An Introduction to Human Centered Design
What Is Human Centered Design?
To paraphrase Don Norman's definition from his book “The Design of Everyday Things”, human centered design or HCD puts human needs, capabilities and behavior first. HCD refers to designs that fit people, not just designs that can be used by people. The pot on the cover of his book is a classic example of a badly designed product, since using the handle to pour would result in hot water spilling onto the hand of the user.
Is Human Centered Design the Same as Ergonomic Design?
In a word, no. A product that is hard to figure out how to use or has a complex user interface can otherwise be ergonomic to hold, use and troubleshoot when something goes wrong. A human centered design, though, is always ergonomic as well as intuitive to use and easy to troubleshoot when something goes wrong.
Human centered design is also a much newer concept than ergonomics. HCD can be considered the invention of Mr. Norman.
What Is The Definition of Human Centered Design?
What is considered human centered design versus good product design?
Human centered design requires:
- An understanding of human psychology to the point the design is intuitive
- Communication from the machine to the human, especially when something goes wrong
- Meeting the needs of the user
- Meeting product requirements, such as a cup that doesn’t melt when heated in the microwave
The Human Centered Design Process
Don Norman uses a four step Human Centered Design cycle:
- Observation
- Idea Generation
- Prototyping
- Testing
The observation stage of the human centered design cycle is the first step of any design process. According to Norman, it is primarily applied ethnography, not market research. It involves watching how people perform tasks, the mistakes they make due to the current bad design, their solutions in the field and how they want to perform the tasks. Market research in contrast studies the ideal customer market segment, how to sell it to them and how much they will pay for it.

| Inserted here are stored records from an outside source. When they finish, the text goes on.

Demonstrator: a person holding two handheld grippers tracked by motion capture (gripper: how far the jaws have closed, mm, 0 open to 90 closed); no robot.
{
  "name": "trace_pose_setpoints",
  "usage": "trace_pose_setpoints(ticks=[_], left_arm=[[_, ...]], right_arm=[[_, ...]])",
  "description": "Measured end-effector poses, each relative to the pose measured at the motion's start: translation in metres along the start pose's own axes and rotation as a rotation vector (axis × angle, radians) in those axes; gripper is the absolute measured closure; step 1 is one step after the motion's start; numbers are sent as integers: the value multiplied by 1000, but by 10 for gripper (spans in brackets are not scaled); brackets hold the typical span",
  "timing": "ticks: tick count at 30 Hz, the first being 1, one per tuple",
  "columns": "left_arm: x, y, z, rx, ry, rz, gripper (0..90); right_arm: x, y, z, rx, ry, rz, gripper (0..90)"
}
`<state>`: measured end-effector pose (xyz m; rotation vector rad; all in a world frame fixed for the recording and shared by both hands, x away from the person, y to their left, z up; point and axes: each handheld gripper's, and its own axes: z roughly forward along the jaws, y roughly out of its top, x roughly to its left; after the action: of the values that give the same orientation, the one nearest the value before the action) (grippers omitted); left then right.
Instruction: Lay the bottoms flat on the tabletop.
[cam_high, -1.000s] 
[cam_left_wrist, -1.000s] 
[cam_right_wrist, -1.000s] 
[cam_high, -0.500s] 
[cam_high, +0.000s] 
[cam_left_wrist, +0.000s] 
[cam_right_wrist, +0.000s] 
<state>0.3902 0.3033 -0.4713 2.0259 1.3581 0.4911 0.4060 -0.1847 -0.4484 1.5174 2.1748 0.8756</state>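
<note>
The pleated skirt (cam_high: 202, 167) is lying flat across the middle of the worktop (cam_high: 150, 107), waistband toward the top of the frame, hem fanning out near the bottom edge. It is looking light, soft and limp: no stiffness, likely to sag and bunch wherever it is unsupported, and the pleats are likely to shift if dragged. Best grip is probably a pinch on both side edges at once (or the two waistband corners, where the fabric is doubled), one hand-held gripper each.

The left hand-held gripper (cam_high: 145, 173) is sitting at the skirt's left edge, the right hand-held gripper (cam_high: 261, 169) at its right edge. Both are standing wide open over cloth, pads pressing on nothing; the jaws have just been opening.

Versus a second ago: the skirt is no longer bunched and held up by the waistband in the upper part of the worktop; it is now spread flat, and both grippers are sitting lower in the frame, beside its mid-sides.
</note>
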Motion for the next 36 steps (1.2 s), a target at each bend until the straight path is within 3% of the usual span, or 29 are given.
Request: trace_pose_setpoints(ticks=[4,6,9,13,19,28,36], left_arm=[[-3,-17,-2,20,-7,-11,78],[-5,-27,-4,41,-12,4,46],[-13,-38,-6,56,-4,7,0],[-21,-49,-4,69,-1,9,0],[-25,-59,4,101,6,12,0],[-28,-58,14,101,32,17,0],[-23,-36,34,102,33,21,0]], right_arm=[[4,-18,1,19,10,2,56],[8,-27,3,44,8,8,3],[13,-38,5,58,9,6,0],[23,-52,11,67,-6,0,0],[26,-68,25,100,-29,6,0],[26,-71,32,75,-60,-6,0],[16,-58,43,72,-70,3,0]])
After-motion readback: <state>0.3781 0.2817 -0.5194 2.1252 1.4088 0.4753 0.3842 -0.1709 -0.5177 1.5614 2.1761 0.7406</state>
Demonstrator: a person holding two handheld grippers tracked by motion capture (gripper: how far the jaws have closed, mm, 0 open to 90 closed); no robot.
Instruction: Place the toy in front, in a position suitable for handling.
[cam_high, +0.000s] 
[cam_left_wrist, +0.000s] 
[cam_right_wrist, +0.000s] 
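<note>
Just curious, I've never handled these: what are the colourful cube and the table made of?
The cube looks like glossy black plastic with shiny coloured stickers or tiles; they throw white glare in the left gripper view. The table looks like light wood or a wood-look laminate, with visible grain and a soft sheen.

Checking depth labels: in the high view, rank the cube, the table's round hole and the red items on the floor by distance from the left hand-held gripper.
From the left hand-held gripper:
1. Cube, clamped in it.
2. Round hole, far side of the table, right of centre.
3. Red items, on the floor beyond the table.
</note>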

The idea generation stage is simply that – coming up with ideas. Mr. Norman posits that the designer look not just at the problem presented to them like “people make mistakes with X” but stepping back and redefining the problem to come up with a simpler, easier to use, and ideally cheaper product.
The prototyping phase involves making the first designs for analysis and test. In short, you’re building something whether a product or process, based on your ideas and what you know about the users.

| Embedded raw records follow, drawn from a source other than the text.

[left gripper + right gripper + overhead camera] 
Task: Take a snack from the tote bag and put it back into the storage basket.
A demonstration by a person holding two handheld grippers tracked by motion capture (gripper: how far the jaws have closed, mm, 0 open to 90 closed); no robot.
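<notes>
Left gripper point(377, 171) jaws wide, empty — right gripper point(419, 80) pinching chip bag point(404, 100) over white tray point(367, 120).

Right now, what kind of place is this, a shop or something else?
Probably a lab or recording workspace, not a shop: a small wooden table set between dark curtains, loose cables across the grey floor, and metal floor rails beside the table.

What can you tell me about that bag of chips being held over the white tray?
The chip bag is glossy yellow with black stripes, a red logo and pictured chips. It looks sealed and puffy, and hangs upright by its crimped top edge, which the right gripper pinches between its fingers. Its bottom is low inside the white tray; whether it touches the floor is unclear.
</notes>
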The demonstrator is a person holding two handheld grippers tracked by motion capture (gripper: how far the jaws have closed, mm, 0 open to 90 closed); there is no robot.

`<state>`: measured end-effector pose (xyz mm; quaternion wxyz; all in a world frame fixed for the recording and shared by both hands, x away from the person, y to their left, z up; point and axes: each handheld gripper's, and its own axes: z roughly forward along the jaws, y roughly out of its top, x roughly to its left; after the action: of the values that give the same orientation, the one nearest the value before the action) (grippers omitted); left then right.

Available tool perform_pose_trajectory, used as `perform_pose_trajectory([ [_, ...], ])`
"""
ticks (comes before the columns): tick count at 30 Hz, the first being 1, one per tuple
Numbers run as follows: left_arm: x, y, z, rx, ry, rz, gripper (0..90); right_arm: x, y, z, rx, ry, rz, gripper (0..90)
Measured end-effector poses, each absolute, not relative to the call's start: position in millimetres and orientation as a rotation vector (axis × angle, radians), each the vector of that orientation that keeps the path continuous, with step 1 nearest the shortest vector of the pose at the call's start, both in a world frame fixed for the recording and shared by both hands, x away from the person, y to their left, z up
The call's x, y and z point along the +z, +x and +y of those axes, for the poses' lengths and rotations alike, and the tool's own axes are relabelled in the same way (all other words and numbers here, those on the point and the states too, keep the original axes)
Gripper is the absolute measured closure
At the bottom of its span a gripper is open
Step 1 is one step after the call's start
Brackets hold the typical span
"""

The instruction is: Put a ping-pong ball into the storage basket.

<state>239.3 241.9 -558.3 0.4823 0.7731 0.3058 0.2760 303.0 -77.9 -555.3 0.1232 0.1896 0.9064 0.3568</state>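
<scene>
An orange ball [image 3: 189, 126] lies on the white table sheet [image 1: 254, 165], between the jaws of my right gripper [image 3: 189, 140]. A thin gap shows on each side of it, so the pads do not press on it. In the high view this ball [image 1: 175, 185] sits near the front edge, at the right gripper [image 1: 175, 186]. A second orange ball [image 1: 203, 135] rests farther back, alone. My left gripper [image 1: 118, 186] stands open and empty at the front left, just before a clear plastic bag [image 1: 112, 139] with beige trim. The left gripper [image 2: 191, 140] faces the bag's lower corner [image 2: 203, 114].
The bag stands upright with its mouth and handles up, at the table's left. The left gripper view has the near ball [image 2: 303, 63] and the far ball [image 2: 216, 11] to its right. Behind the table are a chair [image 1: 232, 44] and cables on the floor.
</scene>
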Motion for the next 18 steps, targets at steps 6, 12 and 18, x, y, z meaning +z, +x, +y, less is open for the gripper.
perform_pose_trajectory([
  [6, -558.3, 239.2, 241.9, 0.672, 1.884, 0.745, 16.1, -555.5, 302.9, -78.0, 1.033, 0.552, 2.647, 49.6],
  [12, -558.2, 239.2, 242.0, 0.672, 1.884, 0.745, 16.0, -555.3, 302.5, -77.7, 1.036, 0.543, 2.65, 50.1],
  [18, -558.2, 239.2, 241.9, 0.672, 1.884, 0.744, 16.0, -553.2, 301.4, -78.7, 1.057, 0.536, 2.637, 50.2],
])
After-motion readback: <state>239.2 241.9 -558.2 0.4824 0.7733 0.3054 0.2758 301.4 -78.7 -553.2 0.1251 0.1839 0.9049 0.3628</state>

The testing stage is when the tests to make sure the product meets product requirements. Does the tea kettle keep the water inside without leaks and give off the proper notification when done? Does it heat up evenly without marring the stovetop or burning the surface it is set upon? There is no point in investing in the next step, observation, without knowing if you need to modify the prototype to meet the most basic functional needs. No one cares if a toy is utterly intuitive for a child to use if it poses a safety hazard. It does not matter if a food package is elegantly utilitarian and universal in design if it can’t keep food safe and disease free before food preparation and is difficult to open after heating.

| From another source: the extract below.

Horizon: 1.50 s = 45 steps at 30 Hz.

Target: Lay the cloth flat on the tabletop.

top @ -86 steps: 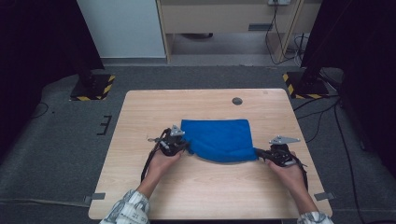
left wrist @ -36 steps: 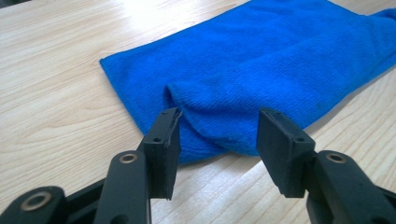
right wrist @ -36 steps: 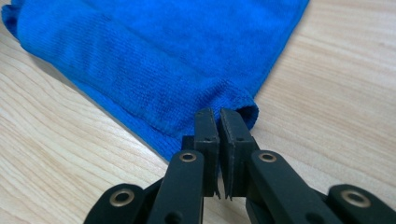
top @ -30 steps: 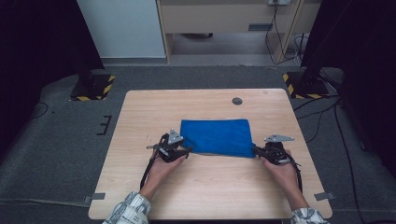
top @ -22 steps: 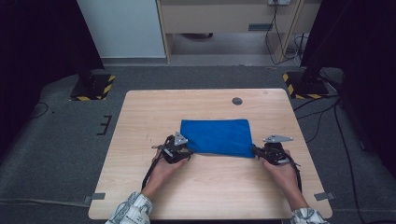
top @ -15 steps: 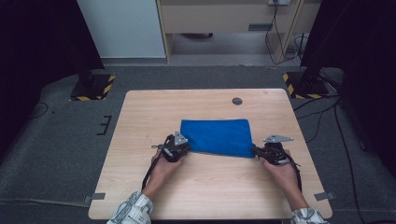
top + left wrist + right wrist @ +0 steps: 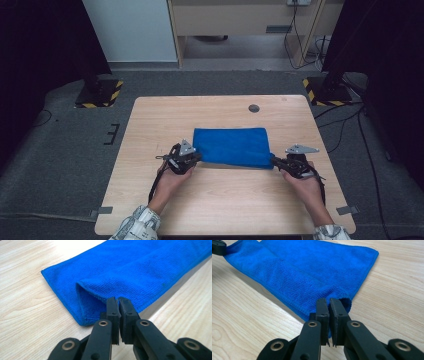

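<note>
High view, cloth: the folded blue cloth point(image 7: 231, 146) lies flat at the centre of the wooden table point(image 7: 150, 120), long side running left to right.
High view, left gripper: the left gripper point(image 7: 196, 158) sits at the cloth's lower left corner, tips right on the fabric, the hand point(image 7: 169, 181) below it in the frame.
High view, right gripper: the right gripper point(image 7: 274, 160) meets the cloth's lower right corner, the hand point(image 7: 306, 186) behind it at lower right.
High view, extras: a small dark disc point(image 7: 254, 108) lies above the cloth, well apart from it.
Left gripper view, grip: here we go, the 2 black jaws have just been closing and now stand clenched on the cloth point(image 7: 130, 272) at the near corner; the top layer lifts into a small open fold at centre frame.
Left gripper view, cloth: it stretches away to the upper right.
Right gripper view, grip: the 2 jaws are pinched tight on the cloth's point(image 7: 307, 272) near corner, the hem caught between the pads at lower centre.
Right gripper view, cloth: it runs off to the upper left, where the left gripper's tip point(image 7: 219, 247) holds the far corner.
</note>
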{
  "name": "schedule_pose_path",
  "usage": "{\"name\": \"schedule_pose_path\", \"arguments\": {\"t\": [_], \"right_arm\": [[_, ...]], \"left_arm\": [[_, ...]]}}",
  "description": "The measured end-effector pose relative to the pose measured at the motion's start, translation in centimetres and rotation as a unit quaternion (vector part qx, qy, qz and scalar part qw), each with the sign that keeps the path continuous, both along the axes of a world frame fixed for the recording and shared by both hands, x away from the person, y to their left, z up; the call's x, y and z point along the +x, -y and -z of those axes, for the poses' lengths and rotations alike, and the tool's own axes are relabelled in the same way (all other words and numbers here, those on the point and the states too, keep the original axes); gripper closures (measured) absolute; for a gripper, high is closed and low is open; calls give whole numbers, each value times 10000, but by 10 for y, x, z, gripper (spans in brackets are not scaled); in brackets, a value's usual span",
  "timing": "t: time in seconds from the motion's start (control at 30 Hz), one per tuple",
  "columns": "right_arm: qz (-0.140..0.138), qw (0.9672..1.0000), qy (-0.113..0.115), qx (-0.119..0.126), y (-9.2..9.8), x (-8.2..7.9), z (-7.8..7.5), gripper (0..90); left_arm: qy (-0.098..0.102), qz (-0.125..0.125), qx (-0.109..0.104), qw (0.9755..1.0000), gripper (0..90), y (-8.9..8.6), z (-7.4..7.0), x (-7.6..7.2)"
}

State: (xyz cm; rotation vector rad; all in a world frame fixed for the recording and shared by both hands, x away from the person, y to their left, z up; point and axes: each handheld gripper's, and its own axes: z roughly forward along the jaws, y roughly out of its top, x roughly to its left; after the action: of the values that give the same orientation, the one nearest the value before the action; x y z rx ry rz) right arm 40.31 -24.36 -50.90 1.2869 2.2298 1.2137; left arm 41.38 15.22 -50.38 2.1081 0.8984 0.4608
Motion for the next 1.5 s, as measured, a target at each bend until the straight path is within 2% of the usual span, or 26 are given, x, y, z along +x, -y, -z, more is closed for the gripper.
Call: {"name": "schedule_pose_path", "arguments": {"t": [0.1, 0.23, 0.37, 0.5, 0.67, 0.73, 0.9, 1.03, 1.27, 1.4, 1.5], "right_arm": [[-48, 10000, -4, 0, 1, -3, -2, 859], [-104, 9999, -52, -22, 2, -8, -1, 857], [-214, 9997, -108, -68, 0, -20, 0, 856], [-376, 9990, -149, -191, -1, -34, 1, 856], [-473, 9983, -263, -213, -4, -44, 2, 854], [-507, 9980, -300, -206, -5, -47, 3, 853], [-597, 9967, -423, -347, -9, -54, 6, 848], [-696, 9960, -403, -397, -10, -65, 3, 848], [-828, 9949, -359, -460, -9, -84, -1, 842], [-876, 9941, -371, -512, -8, -90, -1, 839], [-910, 9935, -363, -571, -10, -92, -1, 838]], "left_arm": [[-53, 23, -69, 10000, 865, 0, -1, -5], [-123, 159, -59, 9998, 865, 1, -1, -18], [-105, 254, -103, 9996, 865, 1, -6, -31], [-181, 314, 61, 9993, 863, -1, -1, -39], [-263, 287, 48, 9992, 863, -8, 0, -46], [-319, 304, 112, 9990, 860, -11, 1, -50], [-438, 352, 82, 9984, 861, -13, 3, -57], [-529, 433, 152, 9975, 861, -12, 5, -67], [-601, 549, 147, 9966, 862, -15, 3, -85], [-635, 595, 96, 9962, 861, -18, 0, -93], [-708, 646, 158, 9953, 861, -19, 0, -100]]}}
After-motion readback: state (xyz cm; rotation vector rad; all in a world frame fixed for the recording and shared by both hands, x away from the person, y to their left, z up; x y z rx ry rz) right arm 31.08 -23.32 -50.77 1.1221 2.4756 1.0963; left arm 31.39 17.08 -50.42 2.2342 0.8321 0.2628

Then you move on to giving the final prototypes that passed testing to users for “observation”. If they have problems or the designers can see more improvements, the design cycle spirals around yet again.

Industry Standards for Human Centered Design
ISO 9241-210, an ISO standard that came out in 2010, outlines the basic standards for computer interactive systems. It is intended to apply to software processes, system interfaces and hardware. ISO 13407 is the older standard that came out in 1999; that human centered design standard has been withdrawn.